INPUT RECORDS START

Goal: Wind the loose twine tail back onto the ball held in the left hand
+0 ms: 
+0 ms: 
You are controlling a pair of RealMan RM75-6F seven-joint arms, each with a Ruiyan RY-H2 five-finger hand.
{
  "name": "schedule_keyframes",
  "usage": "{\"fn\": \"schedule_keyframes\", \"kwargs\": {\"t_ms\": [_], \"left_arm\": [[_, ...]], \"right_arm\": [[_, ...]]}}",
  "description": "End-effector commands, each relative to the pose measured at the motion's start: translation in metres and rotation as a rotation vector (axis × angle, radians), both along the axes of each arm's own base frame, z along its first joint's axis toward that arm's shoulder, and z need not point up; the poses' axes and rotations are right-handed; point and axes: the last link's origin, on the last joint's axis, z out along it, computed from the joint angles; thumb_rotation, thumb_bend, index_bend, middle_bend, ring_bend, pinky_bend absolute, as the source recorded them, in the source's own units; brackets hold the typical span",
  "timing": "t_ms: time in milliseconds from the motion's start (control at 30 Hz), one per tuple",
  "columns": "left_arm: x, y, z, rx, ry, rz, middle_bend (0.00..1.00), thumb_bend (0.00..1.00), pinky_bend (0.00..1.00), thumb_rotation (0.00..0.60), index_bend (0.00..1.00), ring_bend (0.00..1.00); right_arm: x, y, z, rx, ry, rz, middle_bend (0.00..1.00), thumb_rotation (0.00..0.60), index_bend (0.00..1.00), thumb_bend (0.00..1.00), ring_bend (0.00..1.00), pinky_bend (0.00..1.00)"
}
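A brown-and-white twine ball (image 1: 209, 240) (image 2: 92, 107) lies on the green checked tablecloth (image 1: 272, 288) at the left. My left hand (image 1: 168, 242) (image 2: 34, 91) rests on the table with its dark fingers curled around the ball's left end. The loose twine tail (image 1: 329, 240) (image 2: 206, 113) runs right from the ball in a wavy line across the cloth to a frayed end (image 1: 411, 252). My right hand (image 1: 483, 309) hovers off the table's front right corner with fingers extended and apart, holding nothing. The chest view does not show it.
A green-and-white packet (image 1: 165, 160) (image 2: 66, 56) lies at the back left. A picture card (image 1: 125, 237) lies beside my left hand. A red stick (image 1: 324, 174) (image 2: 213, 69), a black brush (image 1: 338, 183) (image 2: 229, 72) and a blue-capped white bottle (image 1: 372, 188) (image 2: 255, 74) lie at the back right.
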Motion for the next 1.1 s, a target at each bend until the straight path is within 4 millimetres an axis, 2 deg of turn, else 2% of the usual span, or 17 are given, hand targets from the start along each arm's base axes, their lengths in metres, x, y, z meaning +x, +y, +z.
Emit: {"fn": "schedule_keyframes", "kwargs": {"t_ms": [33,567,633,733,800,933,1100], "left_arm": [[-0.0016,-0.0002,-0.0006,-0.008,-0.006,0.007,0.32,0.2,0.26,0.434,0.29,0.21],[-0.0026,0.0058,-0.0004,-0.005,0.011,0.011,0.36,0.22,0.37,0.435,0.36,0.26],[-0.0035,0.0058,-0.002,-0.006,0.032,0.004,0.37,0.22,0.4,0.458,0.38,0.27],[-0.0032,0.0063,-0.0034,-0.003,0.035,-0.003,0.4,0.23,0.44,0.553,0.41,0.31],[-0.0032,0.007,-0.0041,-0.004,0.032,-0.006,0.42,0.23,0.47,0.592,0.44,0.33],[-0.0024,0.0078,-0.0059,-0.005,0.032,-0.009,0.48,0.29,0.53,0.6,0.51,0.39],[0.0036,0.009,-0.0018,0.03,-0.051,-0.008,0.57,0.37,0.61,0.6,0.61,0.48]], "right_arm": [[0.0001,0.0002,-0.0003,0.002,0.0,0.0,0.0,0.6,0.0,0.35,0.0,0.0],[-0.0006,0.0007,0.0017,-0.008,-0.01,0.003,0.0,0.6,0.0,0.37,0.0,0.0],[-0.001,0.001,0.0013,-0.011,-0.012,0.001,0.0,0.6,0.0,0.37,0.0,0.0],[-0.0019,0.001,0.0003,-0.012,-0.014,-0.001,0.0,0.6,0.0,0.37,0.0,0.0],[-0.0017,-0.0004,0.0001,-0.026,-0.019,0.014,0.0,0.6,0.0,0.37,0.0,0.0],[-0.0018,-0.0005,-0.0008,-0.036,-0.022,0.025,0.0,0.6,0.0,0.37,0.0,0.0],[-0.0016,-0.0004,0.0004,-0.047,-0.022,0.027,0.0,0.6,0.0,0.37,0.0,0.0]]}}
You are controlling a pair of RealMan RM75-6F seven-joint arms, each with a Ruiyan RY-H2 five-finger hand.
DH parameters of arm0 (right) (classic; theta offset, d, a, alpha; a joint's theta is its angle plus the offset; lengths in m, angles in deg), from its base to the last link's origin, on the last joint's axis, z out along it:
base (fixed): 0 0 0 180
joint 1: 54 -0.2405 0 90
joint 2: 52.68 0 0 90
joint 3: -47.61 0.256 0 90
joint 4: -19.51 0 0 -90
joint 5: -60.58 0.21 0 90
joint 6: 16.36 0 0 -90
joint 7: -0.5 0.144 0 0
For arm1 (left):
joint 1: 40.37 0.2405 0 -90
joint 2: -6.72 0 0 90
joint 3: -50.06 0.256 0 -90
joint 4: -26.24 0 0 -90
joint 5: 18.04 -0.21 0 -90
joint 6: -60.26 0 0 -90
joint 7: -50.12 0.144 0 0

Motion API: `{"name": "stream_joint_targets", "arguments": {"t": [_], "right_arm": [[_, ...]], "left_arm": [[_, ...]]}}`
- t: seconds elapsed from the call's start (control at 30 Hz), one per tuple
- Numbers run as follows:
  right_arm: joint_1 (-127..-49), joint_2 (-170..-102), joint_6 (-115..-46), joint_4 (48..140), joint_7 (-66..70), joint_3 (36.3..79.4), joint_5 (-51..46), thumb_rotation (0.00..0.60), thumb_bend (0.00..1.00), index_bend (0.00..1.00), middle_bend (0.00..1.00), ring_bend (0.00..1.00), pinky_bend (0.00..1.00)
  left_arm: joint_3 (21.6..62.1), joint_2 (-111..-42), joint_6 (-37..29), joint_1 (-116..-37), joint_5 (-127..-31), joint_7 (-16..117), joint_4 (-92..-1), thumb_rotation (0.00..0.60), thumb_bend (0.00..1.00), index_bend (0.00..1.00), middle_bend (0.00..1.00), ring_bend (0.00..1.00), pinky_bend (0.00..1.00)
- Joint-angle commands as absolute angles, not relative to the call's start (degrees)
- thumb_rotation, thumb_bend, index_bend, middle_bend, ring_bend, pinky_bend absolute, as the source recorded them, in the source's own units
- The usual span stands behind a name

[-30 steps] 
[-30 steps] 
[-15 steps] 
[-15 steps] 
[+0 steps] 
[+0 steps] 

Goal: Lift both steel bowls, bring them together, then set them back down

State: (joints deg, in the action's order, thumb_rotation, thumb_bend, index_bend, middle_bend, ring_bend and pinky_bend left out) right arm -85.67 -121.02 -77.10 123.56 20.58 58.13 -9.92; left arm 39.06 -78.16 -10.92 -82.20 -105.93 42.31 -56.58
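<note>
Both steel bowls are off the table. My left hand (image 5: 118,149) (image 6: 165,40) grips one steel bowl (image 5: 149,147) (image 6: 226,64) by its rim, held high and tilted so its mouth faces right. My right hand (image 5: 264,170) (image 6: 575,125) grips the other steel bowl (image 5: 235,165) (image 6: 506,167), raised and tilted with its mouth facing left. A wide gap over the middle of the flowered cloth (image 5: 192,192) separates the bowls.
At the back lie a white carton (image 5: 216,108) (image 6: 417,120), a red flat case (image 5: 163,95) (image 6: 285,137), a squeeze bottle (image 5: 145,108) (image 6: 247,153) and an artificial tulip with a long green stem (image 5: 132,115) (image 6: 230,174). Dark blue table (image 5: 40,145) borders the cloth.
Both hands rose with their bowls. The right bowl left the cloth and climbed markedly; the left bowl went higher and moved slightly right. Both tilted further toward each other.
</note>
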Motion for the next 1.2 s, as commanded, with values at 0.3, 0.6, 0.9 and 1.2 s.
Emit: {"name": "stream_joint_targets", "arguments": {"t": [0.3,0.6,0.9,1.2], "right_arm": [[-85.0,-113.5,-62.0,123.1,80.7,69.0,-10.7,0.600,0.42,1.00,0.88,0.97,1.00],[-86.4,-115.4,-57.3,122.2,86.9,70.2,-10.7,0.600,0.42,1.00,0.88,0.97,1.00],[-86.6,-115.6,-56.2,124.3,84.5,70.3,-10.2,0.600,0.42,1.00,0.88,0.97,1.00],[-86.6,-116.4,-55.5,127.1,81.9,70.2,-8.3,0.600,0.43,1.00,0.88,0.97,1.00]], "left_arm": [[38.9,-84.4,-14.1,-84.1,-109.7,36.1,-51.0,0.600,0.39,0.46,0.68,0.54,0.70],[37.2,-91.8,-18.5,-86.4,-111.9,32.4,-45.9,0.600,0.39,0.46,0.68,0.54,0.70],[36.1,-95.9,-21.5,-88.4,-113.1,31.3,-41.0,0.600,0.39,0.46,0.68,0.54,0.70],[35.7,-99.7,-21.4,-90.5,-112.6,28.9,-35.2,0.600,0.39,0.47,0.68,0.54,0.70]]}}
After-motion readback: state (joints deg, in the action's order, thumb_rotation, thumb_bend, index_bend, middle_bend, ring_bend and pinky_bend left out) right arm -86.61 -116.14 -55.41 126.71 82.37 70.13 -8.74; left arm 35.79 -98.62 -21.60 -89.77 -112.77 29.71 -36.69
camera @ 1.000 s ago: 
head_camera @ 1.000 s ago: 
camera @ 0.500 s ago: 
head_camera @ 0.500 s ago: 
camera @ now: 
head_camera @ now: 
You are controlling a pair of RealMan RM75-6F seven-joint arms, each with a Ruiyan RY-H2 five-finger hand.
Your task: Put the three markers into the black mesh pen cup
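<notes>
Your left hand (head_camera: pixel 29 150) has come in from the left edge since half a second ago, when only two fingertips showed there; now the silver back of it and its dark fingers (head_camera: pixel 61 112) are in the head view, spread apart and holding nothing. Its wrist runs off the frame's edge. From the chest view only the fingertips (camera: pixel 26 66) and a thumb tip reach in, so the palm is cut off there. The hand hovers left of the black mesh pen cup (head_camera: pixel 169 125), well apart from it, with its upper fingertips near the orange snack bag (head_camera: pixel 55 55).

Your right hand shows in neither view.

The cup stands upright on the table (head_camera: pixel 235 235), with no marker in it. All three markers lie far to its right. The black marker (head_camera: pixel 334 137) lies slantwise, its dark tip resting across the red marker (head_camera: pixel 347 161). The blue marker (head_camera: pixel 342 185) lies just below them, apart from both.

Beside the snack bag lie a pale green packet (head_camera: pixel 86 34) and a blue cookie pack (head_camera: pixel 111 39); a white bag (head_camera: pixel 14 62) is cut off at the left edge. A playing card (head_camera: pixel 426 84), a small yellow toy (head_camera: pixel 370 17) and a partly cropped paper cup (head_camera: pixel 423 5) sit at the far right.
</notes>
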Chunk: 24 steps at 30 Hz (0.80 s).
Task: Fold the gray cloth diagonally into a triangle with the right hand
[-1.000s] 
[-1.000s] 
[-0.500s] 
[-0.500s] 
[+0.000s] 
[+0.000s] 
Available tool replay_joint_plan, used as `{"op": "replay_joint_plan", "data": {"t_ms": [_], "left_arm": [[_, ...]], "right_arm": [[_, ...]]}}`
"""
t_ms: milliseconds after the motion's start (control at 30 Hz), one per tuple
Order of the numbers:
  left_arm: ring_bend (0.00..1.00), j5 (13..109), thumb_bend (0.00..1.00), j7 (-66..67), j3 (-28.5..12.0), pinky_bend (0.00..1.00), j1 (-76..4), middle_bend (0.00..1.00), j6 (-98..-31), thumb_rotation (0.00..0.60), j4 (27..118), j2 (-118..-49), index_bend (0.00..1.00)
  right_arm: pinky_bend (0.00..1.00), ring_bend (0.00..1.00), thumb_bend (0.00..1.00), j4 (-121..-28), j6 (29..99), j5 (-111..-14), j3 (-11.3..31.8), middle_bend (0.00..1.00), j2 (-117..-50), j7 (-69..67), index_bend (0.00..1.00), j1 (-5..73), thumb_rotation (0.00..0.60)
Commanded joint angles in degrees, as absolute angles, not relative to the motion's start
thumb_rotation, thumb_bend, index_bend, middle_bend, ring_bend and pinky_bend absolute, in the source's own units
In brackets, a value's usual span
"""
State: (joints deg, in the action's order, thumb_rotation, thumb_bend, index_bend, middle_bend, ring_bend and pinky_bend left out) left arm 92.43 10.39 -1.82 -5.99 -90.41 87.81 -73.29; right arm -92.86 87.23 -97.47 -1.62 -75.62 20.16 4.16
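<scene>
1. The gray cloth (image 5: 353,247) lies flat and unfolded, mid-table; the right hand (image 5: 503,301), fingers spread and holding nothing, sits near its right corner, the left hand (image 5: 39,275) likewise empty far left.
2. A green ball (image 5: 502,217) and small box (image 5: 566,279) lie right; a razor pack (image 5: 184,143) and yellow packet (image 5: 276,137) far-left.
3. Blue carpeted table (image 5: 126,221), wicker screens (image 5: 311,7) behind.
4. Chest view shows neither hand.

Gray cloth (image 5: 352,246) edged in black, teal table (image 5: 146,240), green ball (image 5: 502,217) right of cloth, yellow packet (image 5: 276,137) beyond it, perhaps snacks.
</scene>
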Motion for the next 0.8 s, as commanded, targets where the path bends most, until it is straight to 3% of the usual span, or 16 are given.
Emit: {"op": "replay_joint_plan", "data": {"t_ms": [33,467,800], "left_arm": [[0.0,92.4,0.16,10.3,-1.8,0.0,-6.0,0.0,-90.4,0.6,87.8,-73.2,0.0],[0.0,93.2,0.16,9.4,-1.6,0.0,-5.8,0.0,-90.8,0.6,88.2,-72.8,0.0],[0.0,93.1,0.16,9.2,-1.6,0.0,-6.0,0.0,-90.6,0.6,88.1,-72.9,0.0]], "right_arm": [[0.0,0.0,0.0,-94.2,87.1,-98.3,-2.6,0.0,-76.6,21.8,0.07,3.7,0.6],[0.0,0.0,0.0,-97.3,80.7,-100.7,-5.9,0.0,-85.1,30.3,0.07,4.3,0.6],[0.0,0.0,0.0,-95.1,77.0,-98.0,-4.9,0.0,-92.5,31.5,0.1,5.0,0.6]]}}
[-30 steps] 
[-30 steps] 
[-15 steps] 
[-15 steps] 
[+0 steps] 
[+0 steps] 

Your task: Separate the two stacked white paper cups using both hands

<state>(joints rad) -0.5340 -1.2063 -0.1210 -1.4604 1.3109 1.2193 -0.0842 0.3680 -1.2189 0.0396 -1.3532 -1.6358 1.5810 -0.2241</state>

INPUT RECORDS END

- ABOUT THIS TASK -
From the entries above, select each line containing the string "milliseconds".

- RESPONSE BELOW -
  "timing": "t_ms: time in milliseconds from the motion's start (control at 30 Hz), one per tuple",
t_ms: milliseconds after the motion's start (control at 30 Hz), one per tuple

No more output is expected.